§ **What to do**
Lines with the word "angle" in them must be copied from the records below.

§ **Data provided**
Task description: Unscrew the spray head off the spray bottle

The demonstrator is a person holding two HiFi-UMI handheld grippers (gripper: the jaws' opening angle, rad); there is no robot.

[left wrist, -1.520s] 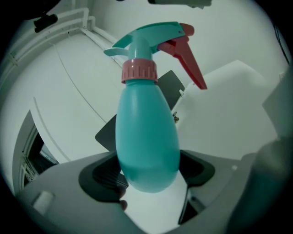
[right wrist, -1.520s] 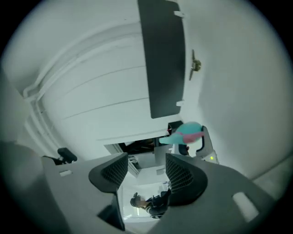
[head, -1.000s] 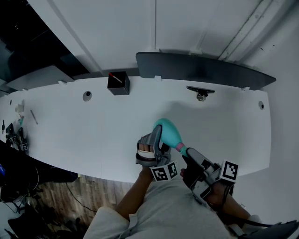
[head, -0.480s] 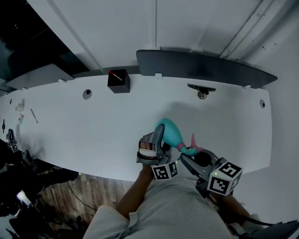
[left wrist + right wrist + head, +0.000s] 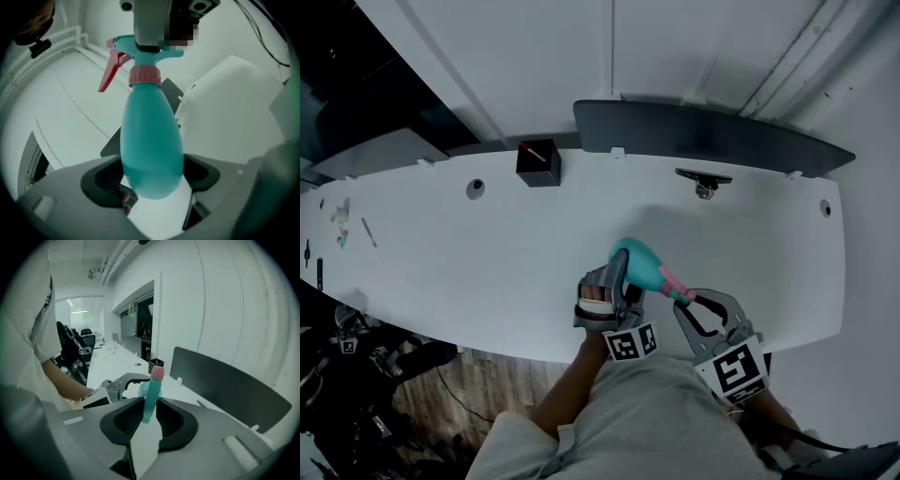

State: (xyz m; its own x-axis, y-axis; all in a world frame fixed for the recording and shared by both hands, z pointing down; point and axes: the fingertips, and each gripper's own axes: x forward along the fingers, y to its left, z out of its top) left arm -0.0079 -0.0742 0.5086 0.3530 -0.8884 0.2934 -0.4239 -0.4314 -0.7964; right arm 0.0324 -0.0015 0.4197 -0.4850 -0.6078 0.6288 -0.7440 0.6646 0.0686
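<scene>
Right gripper (image 5: 150, 411): rolled over since a second ago, jaws just closing, now pinching spray head (image 5: 151, 397) between its pads | left gripper (image 5: 152, 183): clamped round spray bottle (image 5: 151, 140) body, neck pointing away | judgement: fresh regrip taken, next unscrewing twist can start.

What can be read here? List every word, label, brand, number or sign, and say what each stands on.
No readable text anywhere in these views.
Marker cubes: black-and-white square patterns only, no letters or digits.
Spray bottle: plain teal, no label shows.
Dark marks on the person's white shirt, right gripper view: perhaps print, too blurred to read.
</scene>
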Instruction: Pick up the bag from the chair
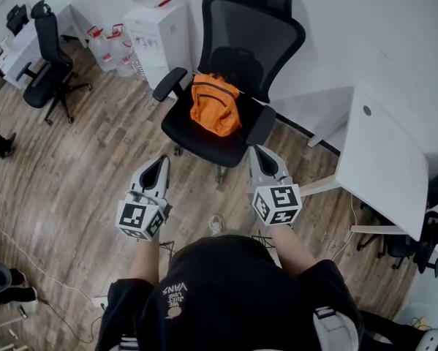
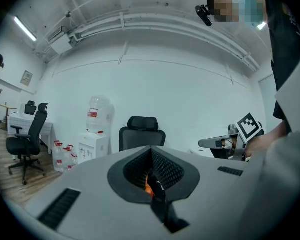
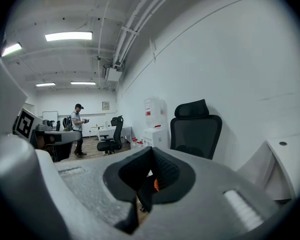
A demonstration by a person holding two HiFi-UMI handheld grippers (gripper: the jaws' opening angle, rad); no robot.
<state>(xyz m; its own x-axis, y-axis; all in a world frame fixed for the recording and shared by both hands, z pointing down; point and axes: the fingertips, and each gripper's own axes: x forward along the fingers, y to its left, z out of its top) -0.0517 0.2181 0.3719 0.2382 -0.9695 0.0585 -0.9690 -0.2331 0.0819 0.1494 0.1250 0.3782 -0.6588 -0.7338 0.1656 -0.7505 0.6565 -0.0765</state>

§ **Expected answer**
The demonstrator is a person holding two HiFi-UMI handheld grippers (gripper: the jaws' opening angle, rad); there is no robot.
A demonstration by a person holding two HiFi-UMI handheld grippers (gripper: the jaws' opening angle, rad); no robot.

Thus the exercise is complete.